- Developer: DK'Tronics
- Publisher: DK'Tronics
- Designer: Don Priestley
- Programmer: Andy French (C64)
- Platforms: ZX Spectrum, Commodore 64, MSX
- Release: 1983
- Genre: Action adventure
- Mode: Single Player

= Maziacs =

1983 video game

Maziacs is an action adventure maze game published by DK'Tronics in 1983 for the ZX Spectrum, Commodore 64, and MSX.

==History==
Maziacs, written by Don Priestley, was based on his earlier ZX81 game Mazogs which was published by Bug-Byte in 1982. Mazogs was one of the most successful ZX81 games so Don Priestley adapted it for the higher-resolution, colour-screen ZX Spectrum and MSX. The Commodore 64 port was written by Andy French.

==Gameplay==

Maziacs takes place in a randomly generated, scrolling, overhead-view maze, in which the player-controlled protagonist must find gold and exit the level. The gold is placed at least 200 moves from the start position, and the maze is patrolled by monsters called maziacs. Prisoners are sometimes found in the walls of the maze, who can highlight the path to the gold for a short period of time. Moving through the maze and fighting maziacs decreases the player's energy, which can be replenished by finding food. The main game screen shows one fiftieth of the maze, but a "view mode" expands the view to show one twelfth. Whilst this mode is useful for scouting purposes, the player cannot move whilst viewing it.

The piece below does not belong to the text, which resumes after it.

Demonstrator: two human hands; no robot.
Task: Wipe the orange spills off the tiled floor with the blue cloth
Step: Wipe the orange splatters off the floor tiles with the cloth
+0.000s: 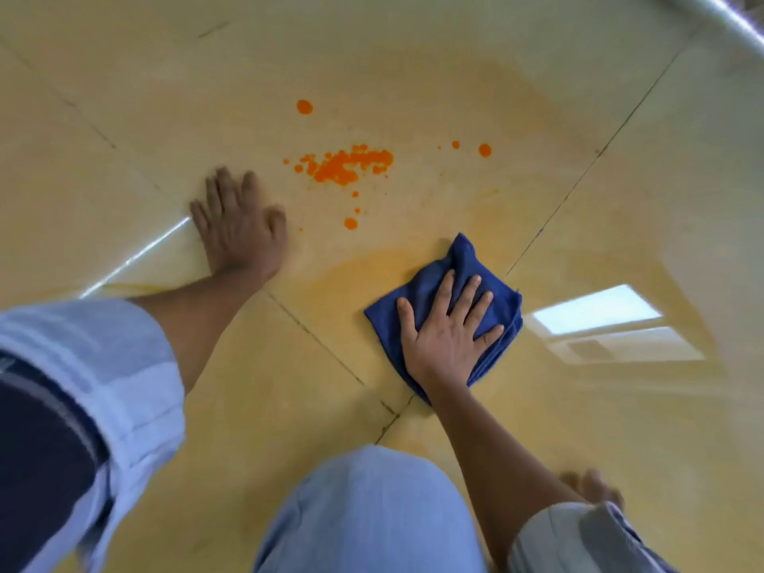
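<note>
Orange spills [345, 167] lie on the cream tiled floor [454, 76]: one dense patch with scattered drops around it, a lone drop [304, 107] farther off and two drops [484, 150] to the right. A folded blue cloth [430, 287] lies on the floor below and right of the patch. My right hand [448, 337] presses flat on the cloth, fingers spread. My left hand [239, 225] rests flat on the bare tile just left of the spills, holding nothing. A faint orange smear [372, 266] shows on the tile beside the cloth.
My knee in light blue trousers [368, 510] is near the bottom centre, and my bare foot [591, 488] at the lower right. Dark grout lines [314, 328] cross the floor. A shiny metal rail [727, 18] runs across the top right corner.
</note>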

Maziacs can only be killed effectively with swords, several of which are found in the maze but can only be used once. A sword cannot be carried at the same time as the gold. These last two factors lead to the tactic of avoiding groups of maziacs, but killing as many as possible before collecting the gold.

Maziacs supported the Currah MicroSpeech peripheral.

==Reception==
When Maziacs was published, critical reception was good. CRASH magazine awarded 82%, highlighting the appealing graphics and animation. In a retrospective later in the year, CRASH criticized the slightly unresponsive keyboard controls and felt it was less addictive, but continued to praise the animation techniques.

Maziacs was ranked at number 99 in the Your Sinclair official top 100 ZX Spectrum games of all time, because of the game's claustrophobic atmosphere, choreographed animation, and general character.